Overwriting deployment_image/PyTorchSeldonDeployment.py


### 2.2) Specify the dependencies for your model through a requirements.txt file

In [6]:
%%writefile deployment_image/requirements.txt
numpy==1.15.4
torch==1.1.0
image==1.5.27

Overwriting deployment_image/requirements.txt


### 2.3) Use source2image to build your container image

In [170]:
!mkdir deployment_image/.s2i

In [171]:
%%writefile deployment_image/.s2i/environment
MODEL_NAME=PyTorchSeldonDeployment
API_TYPE=REST
SERVICE_TYPE=MODEL
PERSISTENCE=0

Writing deployment_image/.s2i/environment


In [None]:
!s2i deployment_image/. s2i build . seldonio/seldon-core-s2i-python36:0.8 pytorchseldon:0.1

## 3) Let's deploy MobileNet from PyTorch Hub

Before we dive into the code itself (10 lines of code), we'll try to deploy a couple of models.

For this section we will be deploying a couple of examples.
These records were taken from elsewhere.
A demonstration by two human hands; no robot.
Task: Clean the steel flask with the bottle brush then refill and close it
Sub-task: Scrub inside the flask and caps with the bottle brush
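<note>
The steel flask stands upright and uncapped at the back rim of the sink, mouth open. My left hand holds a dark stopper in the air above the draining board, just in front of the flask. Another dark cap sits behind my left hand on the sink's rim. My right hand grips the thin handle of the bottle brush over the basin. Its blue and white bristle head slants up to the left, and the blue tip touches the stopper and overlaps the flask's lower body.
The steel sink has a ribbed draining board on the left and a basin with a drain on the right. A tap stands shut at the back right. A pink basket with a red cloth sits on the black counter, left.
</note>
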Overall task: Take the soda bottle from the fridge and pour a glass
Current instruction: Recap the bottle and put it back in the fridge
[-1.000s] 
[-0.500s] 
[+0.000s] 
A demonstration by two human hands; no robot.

### Create a Seldon Graph Definition

The seldon graph definition is basically a computational DAG (Directed Acyclic Graph) definition for the components in your machine learning pipeline.

In this case we define our graph below - the structure contains the main three key pieces:

1) An outline of the containers used in the graph (each with a name for reference)

2) The hierarchical order in which the graph will execute (referencing the containers through the names)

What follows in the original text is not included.